Second, there's the tax treatment you receive by the IRS.

If your company was created by the state as an LLC, note that the IRS doesn't recognize LLCs as a distinct organizational type: you elect to be taxed as an individual (for single member LLCs), a partnership (for multiple member LLCs), or as a corporation. The former two elections are "pass through" -- there's no additional level of taxation on corporate profits, everything just passes through to the owners. The latter election introduces a tax on corporate profits. When you elect pass-through treatment, a single-member LLC files on Schedule C; a multiple-member LLC will prepare a form K-1 which you will include on your 1040.

If your company was created by the state as a Corporation (not an LLC), you could still elect pass-through taxation if your company qualifies under the rules in Subchapter S (i.e. "an S-Corp"). States do not recognize "S-Corp" as part of the organizational process -- that's just a tax distinction used by the IRS (and possibly your state's tax authorities).

In your case, if you are a single-member LLC (and assuming there are no other reasons to organize as a corporation), talking about "S-Corp tax treatment" doesn't make any sense.
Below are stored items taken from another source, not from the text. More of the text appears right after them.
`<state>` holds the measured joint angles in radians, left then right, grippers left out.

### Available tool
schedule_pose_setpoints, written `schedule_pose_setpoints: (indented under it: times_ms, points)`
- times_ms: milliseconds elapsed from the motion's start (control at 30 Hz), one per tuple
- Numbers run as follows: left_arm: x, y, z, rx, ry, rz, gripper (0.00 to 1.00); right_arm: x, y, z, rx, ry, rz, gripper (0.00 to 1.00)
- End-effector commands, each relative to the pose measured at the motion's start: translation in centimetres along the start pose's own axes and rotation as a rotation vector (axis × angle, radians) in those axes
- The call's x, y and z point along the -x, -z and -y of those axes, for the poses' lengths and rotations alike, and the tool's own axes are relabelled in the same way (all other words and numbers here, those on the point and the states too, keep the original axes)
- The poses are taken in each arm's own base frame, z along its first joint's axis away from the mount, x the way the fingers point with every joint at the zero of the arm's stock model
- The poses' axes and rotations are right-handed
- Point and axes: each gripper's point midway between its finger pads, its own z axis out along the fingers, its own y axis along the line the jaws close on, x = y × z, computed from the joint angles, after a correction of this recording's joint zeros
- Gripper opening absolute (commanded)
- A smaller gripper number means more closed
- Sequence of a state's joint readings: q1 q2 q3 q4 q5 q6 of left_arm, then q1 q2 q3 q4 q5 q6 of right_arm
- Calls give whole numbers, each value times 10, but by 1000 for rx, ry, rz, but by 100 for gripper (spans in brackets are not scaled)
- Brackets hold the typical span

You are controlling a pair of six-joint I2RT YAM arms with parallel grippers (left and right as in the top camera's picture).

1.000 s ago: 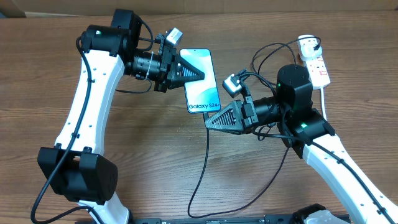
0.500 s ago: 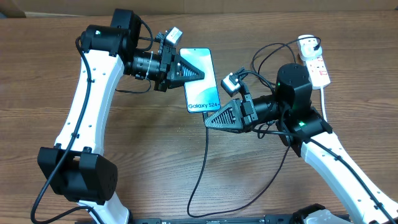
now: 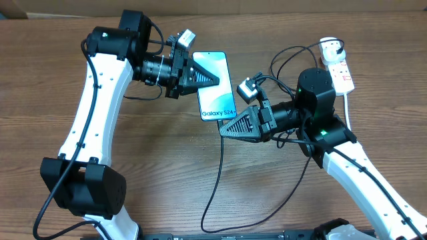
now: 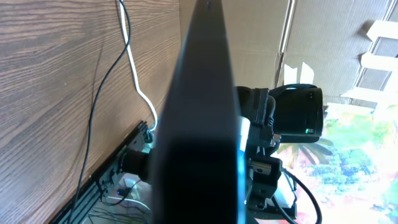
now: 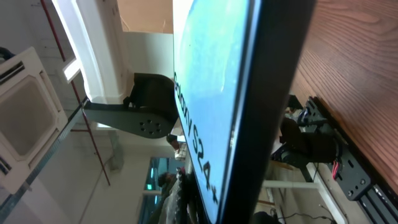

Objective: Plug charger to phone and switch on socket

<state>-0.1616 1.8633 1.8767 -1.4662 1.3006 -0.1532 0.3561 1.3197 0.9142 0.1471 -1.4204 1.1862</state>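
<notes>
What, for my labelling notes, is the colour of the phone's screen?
Light blue and white, with "Galaxy S24" lettering. The phone shows best in the overhead view.

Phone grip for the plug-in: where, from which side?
Pinch the phone across its thin slab at the long left edge, mid-length, coming in from the left. That keeps the Galaxy S24 end free, where the charger comes up.

ref: phone, over the table, mid-rear; contact with the table can't be told. left gripper comes in from the phone's left, tip over its mid left edge. right gripper just before the phone's near end. charger runs from that end toward the table front. socket well right of the phone, slightly behind.
</notes>
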Motion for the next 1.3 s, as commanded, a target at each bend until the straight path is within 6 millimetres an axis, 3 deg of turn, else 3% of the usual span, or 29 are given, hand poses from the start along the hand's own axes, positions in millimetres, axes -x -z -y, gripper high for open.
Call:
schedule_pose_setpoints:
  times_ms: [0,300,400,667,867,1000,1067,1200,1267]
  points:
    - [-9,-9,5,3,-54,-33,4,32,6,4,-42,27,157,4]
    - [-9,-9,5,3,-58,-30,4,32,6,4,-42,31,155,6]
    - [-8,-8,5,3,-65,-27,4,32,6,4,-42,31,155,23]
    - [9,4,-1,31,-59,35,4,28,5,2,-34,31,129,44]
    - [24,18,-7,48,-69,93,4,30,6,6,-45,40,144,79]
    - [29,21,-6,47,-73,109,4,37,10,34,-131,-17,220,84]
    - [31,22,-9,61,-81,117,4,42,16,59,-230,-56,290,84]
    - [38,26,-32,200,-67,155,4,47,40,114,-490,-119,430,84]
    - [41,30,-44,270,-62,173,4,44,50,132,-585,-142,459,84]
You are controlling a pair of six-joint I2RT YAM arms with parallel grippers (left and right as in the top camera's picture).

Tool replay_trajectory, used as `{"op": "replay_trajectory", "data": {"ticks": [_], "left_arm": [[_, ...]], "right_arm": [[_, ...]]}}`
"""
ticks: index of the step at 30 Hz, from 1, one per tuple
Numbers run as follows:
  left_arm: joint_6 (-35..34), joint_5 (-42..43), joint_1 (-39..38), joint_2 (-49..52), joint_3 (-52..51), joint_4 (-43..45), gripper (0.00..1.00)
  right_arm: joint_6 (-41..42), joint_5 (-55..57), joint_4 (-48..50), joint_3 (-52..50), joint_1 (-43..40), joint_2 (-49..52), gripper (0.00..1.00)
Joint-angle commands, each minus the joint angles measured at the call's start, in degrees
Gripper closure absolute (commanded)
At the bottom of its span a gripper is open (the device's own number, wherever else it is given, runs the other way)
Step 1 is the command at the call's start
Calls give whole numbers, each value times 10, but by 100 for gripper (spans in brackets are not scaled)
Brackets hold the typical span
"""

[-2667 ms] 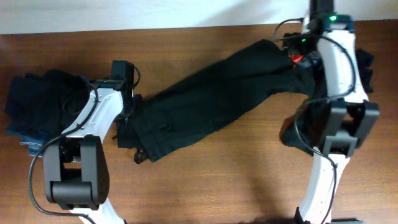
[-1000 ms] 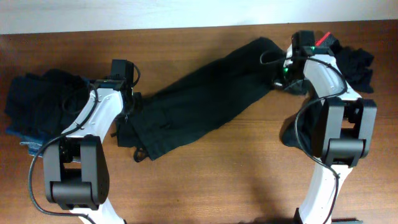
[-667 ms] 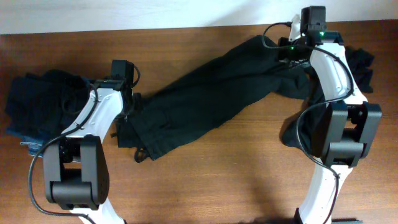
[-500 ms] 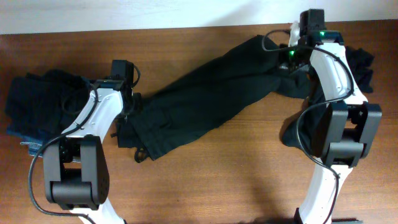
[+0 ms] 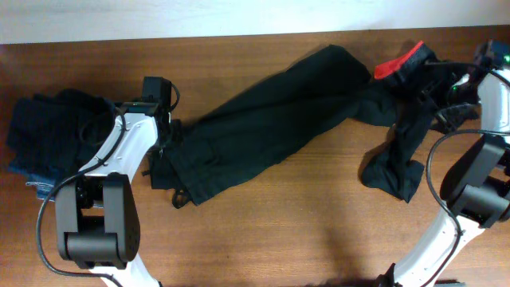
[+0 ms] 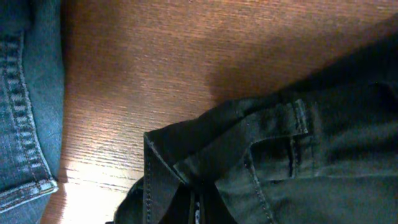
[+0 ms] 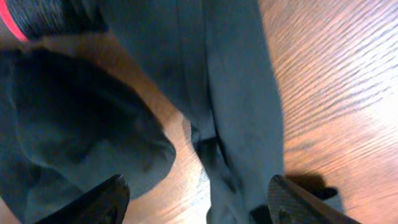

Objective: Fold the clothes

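- Your right hand (image 7: 199, 204) has swung away from the back of the tabletop (image 5: 279, 239) to the far right edge over the last half second. Its fingers (image 7: 93, 200) have gone from shut to spread wide, with nothing gripped between them.
- Under that open hand, the right wrist view shows loose folds of dark cloth lying on the wood.
- With the arm out of the way, the red-edged garment (image 5: 398, 64) is now uncovered at the back right. Its red band faces up, and it lies just beside the upper end of the large black garment (image 5: 271, 127).
- Another black piece (image 5: 394, 171) trails from there toward the front right and ends in a bunched lump beside your right arm.
- Your left hand (image 6: 193, 208) has not shifted. It stays clamped on the stitched waistband corner of the large black garment, which bunches up around the fingers.
- From that grip the large black garment stretches diagonally across the tabletop, from the left-centre up toward the back right. It lies mostly flat, with a few long creases.
- At its lower left end a cord loop (image 5: 182, 199) lies on the wood.
- Left of your left hand, the jeans (image 6: 25, 93) lie with a bare strip of tabletop between them and the black waistband.
- From overhead, the denim shows only as a blue edge under a heap of dark clothes (image 5: 56, 127) at the far left.
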Motion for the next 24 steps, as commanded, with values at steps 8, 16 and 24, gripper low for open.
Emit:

You'll just file your schedule C; in my experience it's fairly simple.

(Note that this is based on my experience of single- and multiple-member LLCs in just two states. Your state may have different rules that affect state-level taxation; and the rules may change from year to year. I've found that hiring a good CPA to prepare the forms saves a good bit of stress and time that can be better applied to the business.)


In the United States, with an S-Corp, you pay yourself a salary from company earnings. That portion is taxed at an individual rate. The rest of the company earnings are taxed as a corporation, which often have great tax benefits. If you are making over $80K/year, the difference can be substantial. A con is that there is more paperwork and you have to create a "board" of advisors.

  • The S-Corp is not taxed as a corporation. That's the whole point of distinguishing it for a "regular" C-Corp.
    – user32479
    Commented Oct 22, 2015 at 13:59
  • I never suggested an S-Corp was NOT taxed as a corporation. I said that a salary paid to an employee by an S-Corp was taxed at an individual rate. Commented Oct 28, 2015 at 19:32
  • The S-Corp is not taxed as a corporation. You said "The rest of the company earnings are taxed as a corporation, which often have great tax benefits." This sentence is not true. The "rest of the earnings" are attributed to the owners and also taxed at the individual rates of the owners.